Welcome to ALA Midwinter 2012

  • It really is all about the connections you make and the experiences you have at a conference. Yes, I attended some interesting sessions, but I took the most from the ad hoc conversations I had, often at the social occasions or just when a group of us happened to meet up over drinks/dinner. It will be interesting to see how this might change in future if the trend for shrinking numbers of attendees at conferences continues.
  • Don’t let finances be the only reason not to do something. I almost didn’t apply for Emerging Leaders in case I couldn’t get funding, but I decided to apply anyway to see what happened and I’m so glad I did. I was fortunate enough to have been awarded an EBSCO Scholarship to support my attendance, which really helped. I’d strongly recommend applying for funding opportunities, there are many options out there and they really do want to help support people who want to attend professional development events but may not have the funds to do so. 
  • The ALA Emerging Leaders program really is as good as everyone told me, if not better. Not only do you get excellent leadership training and an insight into the way ALA works, you also get to be part of an incredibly exciting and dynamic cohort of librarians. I’m so looking forward to both my group project (which I’ll blog about separately some time) and communicating with the wider group of Emerging Leaders.

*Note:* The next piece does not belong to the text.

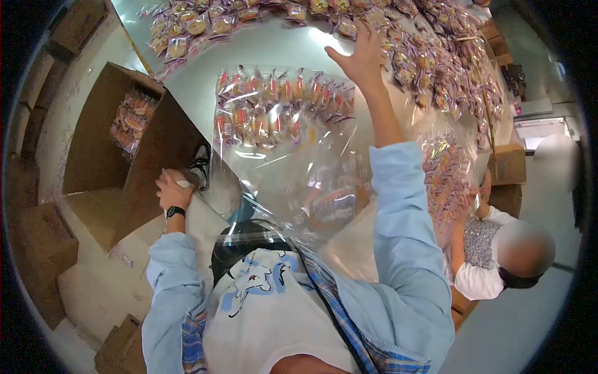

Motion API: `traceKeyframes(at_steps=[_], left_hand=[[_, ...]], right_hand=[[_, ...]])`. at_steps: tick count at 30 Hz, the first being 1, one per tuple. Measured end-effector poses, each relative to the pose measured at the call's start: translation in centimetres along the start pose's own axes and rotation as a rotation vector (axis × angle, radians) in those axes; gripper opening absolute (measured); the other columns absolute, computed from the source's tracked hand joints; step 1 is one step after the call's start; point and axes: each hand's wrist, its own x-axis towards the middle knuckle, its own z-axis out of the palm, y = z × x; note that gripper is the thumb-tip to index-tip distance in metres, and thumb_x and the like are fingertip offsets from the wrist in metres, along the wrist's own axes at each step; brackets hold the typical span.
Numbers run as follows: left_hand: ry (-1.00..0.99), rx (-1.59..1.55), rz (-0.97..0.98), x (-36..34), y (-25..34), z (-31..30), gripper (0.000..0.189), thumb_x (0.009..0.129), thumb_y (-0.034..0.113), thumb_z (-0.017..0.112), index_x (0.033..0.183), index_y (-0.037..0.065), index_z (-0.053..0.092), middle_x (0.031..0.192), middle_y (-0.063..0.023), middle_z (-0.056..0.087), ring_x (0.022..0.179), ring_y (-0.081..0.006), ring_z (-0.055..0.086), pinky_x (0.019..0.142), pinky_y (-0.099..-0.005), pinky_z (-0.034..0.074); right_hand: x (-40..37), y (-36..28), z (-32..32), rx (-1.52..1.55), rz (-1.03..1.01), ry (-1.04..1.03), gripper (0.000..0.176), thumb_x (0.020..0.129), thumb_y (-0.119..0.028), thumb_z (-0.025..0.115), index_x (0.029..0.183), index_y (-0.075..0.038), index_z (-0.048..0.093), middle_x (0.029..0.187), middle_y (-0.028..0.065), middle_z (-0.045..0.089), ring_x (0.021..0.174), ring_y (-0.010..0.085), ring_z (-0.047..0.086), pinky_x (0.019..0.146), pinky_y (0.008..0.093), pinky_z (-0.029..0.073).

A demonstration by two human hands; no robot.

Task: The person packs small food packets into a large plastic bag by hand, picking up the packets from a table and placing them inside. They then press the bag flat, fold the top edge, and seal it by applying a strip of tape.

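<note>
My right hand (359, 57) is stretched out over the metal table, fingers spread, beside the pile of small wrapped snacks (423, 62). Nothing is held in it. Below it lies a large clear plastic bag (268, 168) with two rows of wrapped snacks (274, 90) inside its far part. At the left, my left hand (174, 189) is at the table's near edge, beside the open cardboard box (149, 146). Its fingers are bent around something pale, too small to name. Packed snacks (134, 121) show inside that box.
More wrapped snacks (196, 25) lie along the far side of the table. Cardboard boxes (47, 249) stand at the left. A co-worker (483, 249) is at the right, near another bag of snacks (445, 181). Dark cable (200, 165) lies beside the open box.
</note>
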Motion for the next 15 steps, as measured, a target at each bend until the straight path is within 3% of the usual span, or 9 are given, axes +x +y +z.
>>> traceKeyframes(at_steps=[3,6,9,10,15], left_hand=[[-0.032,0.005,-0.071,1.0,0.1,-0.9,0.111,0.071,0.049,0.086,0.162,0.023,0.028,0.155,-0.0200,0.041,0.130,-0.0482,0.052,0.095,-0.0596,0.055],[-0.030,0.016,-0.078,1.5,0.0,-0.9,0.107,0.073,0.050,0.084,0.161,0.022,0.032,0.152,-0.0191,0.044,0.132,-0.0459,0.050,0.095,-0.0629,0.054],[-0.028,0.048,-0.108,1.5,1.0,-1.8,0.101,0.075,0.052,0.082,0.159,0.021,0.035,0.151,-0.0191,0.045,0.132,-0.0455,0.050,0.095,-0.0635,0.053],[-0.034,0.040,-0.119,1.8,1.1,-2.0,0.097,0.076,0.053,0.080,0.157,0.020,0.039,0.149,-0.0203,0.045,0.132,-0.0457,0.051,0.095,-0.0649,0.052],[0.025,0.029,-0.099,3.1,-0.5,0.1,0.093,0.074,0.052,0.080,0.153,0.016,0.045,0.146,-0.0230,0.047,0.128,-0.0466,0.052,0.095,-0.0626,0.052]], right_hand=[[4.6,-0.8,2.4,-0.009,0.083,-0.148,0.102,0.078,-0.049,0.086,0.156,-0.005,0.038,0.159,0.0290,0.032,0.147,0.0465,0.033,0.120,0.0560,0.030],[8.4,0.7,7.0,-0.111,0.011,-0.075,0.113,0.070,-0.052,0.089,0.156,-0.002,0.035,0.156,0.0289,0.034,0.139,0.0500,0.042,0.115,0.0546,0.039],[11.7,0.9,9.7,-0.178,-0.051,-0.217,0.122,0.069,-0.059,0.088,0.162,-0.008,0.028,0.162,0.0313,0.023,0.148,0.0530,0.028,0.119,0.0576,0.032],[13.1,0.4,10.1,-0.137,0.029,-0.320,0.125,0.068,-0.065,0.087,0.164,-0.013,0.026,0.166,0.0307,0.016,0.151,0.0524,0.022,0.121,0.0582,0.030],[16.3,-2.8,14.9,-0.071,0.133,-0.373,0.131,0.065,-0.072,0.084,0.166,-0.017,0.022,0.169,0.0299,0.012,0.154,0.0505,0.017,0.123,0.0587,0.026]])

It also opens a number of doors for you – people are interested in hearing more about your project, and current leaders are interested to hear your ideas. I have also heard about a similar model being used at a regional level, and it’s something I am hoping we might be able to adopt in the UK (adding yet another thing to my ‘I want to make this happen’ list).
  • Plan your expected schedule ahead of the conference, but don’t be too rigid – have some backup sessions and don’t worry about sticking to your planned schedule. If you’re having a great conversation or someone invites you to something outside your schedule which you think would be interesting, then go for it (except for sessions you have paid to attend, you are speaking at/organising, or are required to attend of course!). 
  • Attend some sessions outside your immediate area of work, or just things that sound interesting. I went to Susan Cain’s auditorium session which was fantastic (and even went to the book signing afterwards), and really enjoyed Lisa Loeb at the wrap up party. 
  • Schedule some down time for yourself, especially if you’re an introvert and need to recharge away from other people. Head back to your hotel for a while or just take a walk outside, you’ll feel so much better afterwards. This time I learnt from my mistakes at ALA Annual 2011 and made sure that every day I took a break, usually between the daytime activities and the evening activities. I also spent quite a bit of time in the Networking Uncommons area in the conference – I learnt how to play Apples to Apples (an ALA version even!) and really enjoyed CraftCon which I helped organise. 
  • This one is specific to ALA conferences (or maybe US conferences, I’m not sure), but don’t worry if you aren’t at the *whole* session. Be kind and courteous to others at the session (sit near the back and keep quiet when arriving/leaving), but people really don’t mind as they understand there are numerous clashes and so much to fit in. Also sometimes something isn’t what you hoped it would be – if that’s the case, go somewhere else. The conference experience is what you make it and it’s a waste of your time to attend a session you’re not enjoying. 
  • Find out if anyone you know is staying at the same hotel as you and attending any of the same sessions/events, especially in the evening. I don’t like to walk on my own in cities I am unfamiliar with, but cab rides can be expensive, so it’s useful for me to find someone I can walk with. This is one I need to get better at!
  • Use the conference shuttle buses. Not only does this save some of your energy (and your feet!) but you also meet some really interesting people on the bus. I need to get better at this more informal networking – I tended to wait until people spoke to me. 
  • Don’t be afraid to speak to people you consider role models or ‘library superstars’. They’re usually very nice and will be glad you made the effort to say hello. I still need to work on this as am often too starstruck and kick myself afterwards for missing the opportunity to speak to them. 
  • Take things to last you at least 36hrs or more in your carry on luggage when flying. One friend this year didn’t get her luggage for a couple of days, and I’m currently sitting in DFW airport for goodness knows how long (they keep delaying my flight further – in fact this sentence was interrupted with news of yet another delay!). Fortunately I packed an international charger in my carry on and have found a socket so I have plenty of power for keeping my occupied on my iPad, and have lots of gluten free snacks with me (though they are rapidly depleting, I’m hungry!). I don’t have spare clothes but seeing as I’m flying home that’s not too much of an issue. I have some toiletries with me to freshen up too so shouldn’t be too smelly!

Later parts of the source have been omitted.